▸ What the task requires: Only one portion of the data is to be written out: from the line bearing "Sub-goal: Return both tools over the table" through the line bearing "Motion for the". Write it exactly as it appears.

[Opening Records to use section]

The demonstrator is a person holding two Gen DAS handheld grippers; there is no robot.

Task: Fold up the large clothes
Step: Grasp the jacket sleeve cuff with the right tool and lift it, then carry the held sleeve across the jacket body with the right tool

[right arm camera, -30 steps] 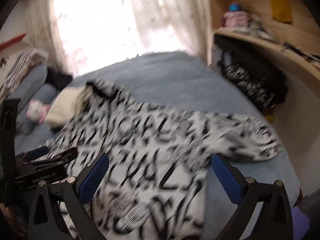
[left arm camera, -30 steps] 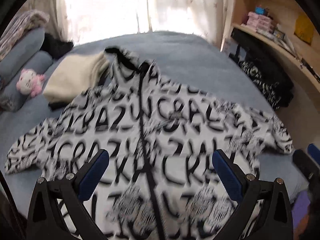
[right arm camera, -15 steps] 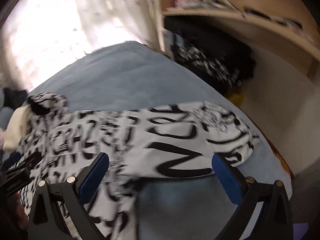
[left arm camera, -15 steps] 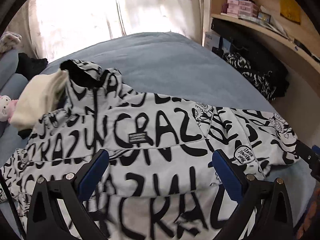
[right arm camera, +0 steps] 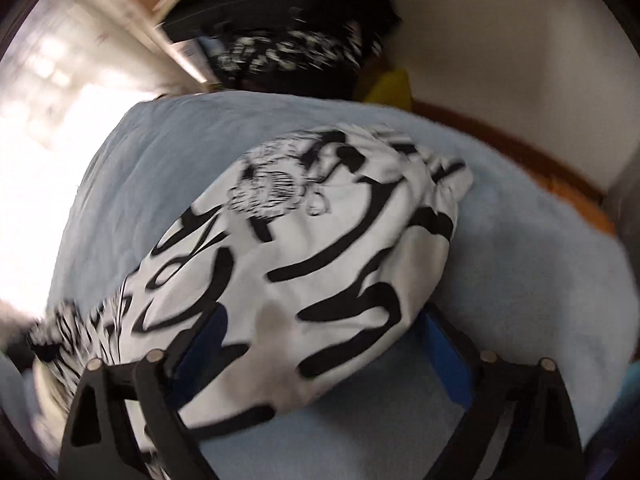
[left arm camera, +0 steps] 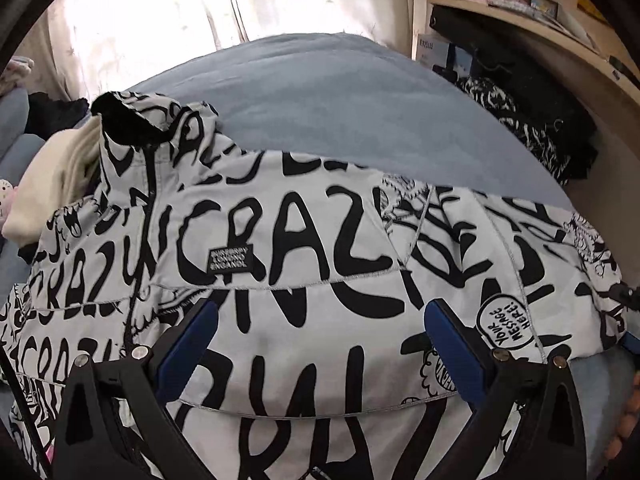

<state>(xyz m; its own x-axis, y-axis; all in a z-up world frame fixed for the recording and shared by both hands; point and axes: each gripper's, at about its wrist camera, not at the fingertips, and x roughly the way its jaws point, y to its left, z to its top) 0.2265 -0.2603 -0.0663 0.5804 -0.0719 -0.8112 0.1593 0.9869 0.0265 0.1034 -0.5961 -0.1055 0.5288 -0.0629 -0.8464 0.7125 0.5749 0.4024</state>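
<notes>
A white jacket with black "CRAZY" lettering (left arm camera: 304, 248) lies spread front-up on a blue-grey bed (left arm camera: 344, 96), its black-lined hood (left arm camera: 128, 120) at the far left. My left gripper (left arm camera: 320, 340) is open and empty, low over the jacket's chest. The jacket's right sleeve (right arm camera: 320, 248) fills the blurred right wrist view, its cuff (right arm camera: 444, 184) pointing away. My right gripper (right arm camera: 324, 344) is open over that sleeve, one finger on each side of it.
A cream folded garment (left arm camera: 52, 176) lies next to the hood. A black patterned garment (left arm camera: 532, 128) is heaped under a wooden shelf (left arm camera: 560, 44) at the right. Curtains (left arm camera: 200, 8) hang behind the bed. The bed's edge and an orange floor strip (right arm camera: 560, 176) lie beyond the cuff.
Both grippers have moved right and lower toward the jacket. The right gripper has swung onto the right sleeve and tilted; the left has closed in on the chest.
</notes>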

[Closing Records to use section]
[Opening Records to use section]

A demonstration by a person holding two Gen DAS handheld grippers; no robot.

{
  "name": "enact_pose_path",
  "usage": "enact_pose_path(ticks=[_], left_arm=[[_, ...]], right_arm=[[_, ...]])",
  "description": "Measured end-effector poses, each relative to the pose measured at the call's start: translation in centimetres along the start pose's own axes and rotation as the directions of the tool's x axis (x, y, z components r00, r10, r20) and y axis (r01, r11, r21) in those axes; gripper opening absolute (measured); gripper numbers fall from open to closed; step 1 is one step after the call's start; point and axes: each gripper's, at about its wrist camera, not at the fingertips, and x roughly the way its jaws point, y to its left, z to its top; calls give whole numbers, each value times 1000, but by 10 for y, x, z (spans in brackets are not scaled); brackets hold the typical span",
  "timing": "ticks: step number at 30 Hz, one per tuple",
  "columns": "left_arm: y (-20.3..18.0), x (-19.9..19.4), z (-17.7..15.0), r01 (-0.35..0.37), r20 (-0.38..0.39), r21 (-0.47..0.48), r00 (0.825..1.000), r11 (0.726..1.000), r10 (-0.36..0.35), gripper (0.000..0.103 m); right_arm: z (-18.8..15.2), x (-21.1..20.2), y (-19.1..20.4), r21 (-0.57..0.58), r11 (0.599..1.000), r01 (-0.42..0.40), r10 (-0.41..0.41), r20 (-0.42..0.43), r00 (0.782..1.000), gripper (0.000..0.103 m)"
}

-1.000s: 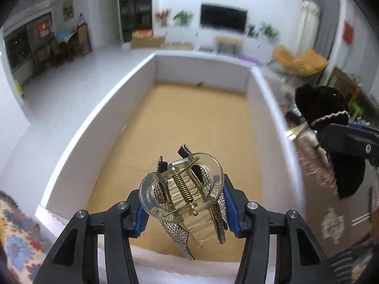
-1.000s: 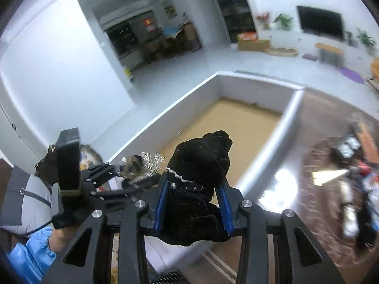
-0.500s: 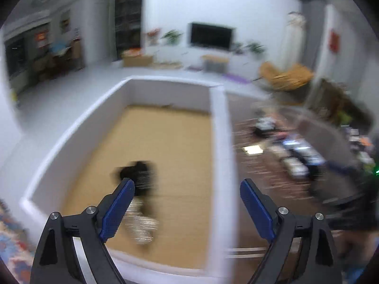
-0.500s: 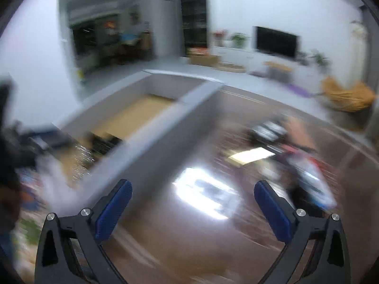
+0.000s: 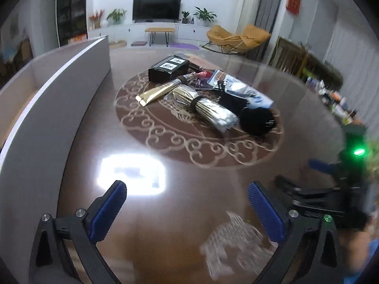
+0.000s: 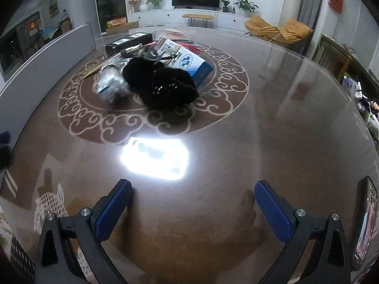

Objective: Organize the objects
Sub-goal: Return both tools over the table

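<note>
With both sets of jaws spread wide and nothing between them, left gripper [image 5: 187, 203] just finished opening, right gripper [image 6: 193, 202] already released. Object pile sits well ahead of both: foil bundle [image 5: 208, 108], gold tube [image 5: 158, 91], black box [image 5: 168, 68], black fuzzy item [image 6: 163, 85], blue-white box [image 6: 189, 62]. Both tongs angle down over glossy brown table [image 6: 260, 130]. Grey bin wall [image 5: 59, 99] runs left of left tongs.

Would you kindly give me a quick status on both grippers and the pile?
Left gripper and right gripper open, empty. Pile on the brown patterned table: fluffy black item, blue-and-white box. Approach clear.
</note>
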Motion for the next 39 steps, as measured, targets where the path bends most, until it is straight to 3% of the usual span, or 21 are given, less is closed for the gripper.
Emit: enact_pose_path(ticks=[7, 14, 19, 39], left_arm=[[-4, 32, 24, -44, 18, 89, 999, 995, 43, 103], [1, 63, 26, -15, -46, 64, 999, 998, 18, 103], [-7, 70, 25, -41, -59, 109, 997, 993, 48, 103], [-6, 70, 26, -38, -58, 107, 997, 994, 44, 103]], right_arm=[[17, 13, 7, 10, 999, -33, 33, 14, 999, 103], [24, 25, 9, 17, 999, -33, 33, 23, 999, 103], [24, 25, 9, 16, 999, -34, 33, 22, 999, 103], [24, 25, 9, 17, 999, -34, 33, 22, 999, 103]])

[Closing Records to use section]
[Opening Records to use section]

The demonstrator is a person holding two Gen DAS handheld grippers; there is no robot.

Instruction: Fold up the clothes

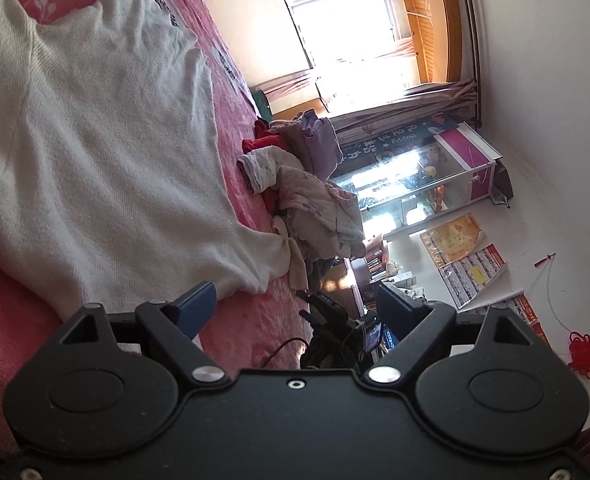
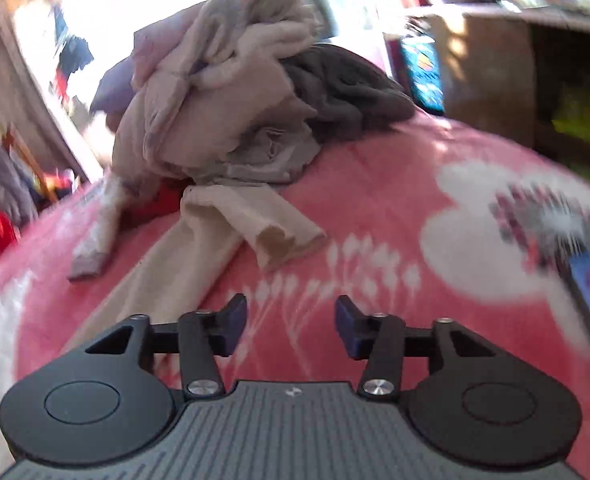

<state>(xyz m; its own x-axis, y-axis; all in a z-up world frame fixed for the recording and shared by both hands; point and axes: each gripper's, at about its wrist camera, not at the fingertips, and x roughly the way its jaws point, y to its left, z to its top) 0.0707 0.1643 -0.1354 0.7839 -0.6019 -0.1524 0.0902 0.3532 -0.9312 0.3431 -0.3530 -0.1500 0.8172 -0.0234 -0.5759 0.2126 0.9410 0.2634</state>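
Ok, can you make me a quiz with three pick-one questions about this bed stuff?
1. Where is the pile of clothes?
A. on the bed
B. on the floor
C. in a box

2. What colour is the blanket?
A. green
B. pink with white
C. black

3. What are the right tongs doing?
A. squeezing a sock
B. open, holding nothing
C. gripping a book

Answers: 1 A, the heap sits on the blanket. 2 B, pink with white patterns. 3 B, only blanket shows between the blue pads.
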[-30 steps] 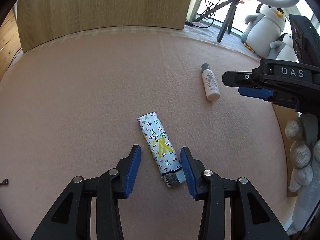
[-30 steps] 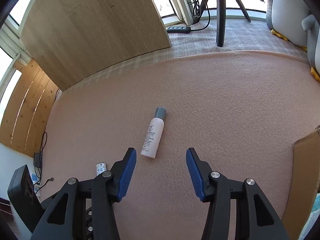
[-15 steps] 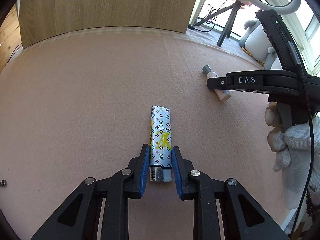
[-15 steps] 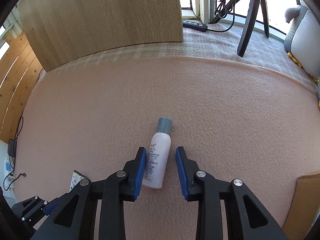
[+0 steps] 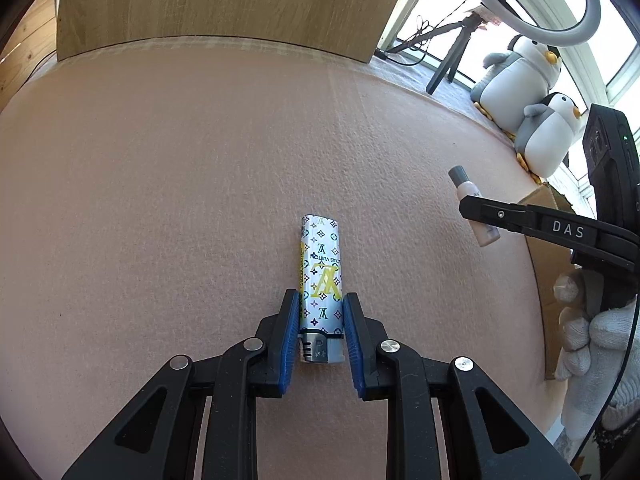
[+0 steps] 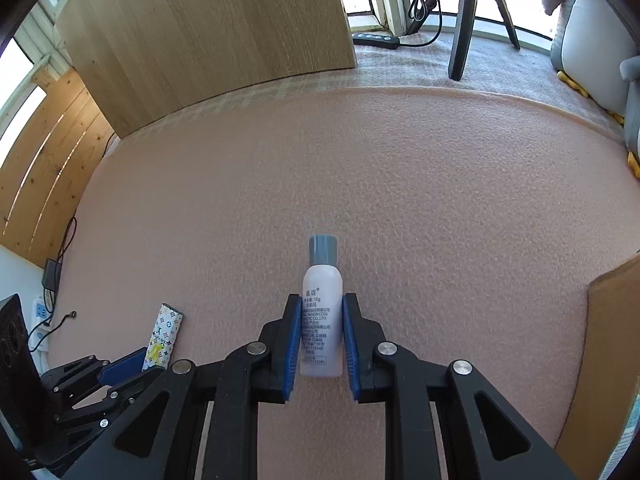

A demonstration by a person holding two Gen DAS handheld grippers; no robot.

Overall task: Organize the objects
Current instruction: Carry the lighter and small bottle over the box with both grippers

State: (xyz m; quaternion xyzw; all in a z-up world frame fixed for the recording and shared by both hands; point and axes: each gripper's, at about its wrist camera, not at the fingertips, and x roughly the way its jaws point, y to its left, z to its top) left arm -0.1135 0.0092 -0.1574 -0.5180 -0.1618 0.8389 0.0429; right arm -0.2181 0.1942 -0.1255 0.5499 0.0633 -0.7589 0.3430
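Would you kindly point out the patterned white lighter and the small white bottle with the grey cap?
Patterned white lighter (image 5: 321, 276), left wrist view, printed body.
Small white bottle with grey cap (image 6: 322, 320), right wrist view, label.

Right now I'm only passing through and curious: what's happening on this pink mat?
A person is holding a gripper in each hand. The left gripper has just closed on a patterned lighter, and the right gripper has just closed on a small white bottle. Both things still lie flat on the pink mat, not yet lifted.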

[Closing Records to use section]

▸ Result:
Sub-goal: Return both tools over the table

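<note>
With both sets of jaws spread wide and nothing between them, left gripper [image 5: 187, 203] just finished opening, right gripper [image 6: 193, 202] already released. Object pile sits well ahead of both: foil bundle [image 5: 208, 108], gold tube [image 5: 158, 91], black box [image 5: 168, 68], black fuzzy item [image 6: 163, 85], blue-white box [image 6: 189, 62]. Both tongs angle down over glossy brown table [image 6: 260, 130]. Grey bin wall [image 5: 59, 99] runs left of left tongs.

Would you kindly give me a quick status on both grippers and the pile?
Left gripper and right gripper open, empty. Pile on the brown patterned table: fluffy black item, blue-and-white box. Approach clear.
</note>
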Motion for the next 39 steps, as measured, targets where the path bends most, until it is straight to 3% of the usual span, or 21 are given, less is closed for the gripper.

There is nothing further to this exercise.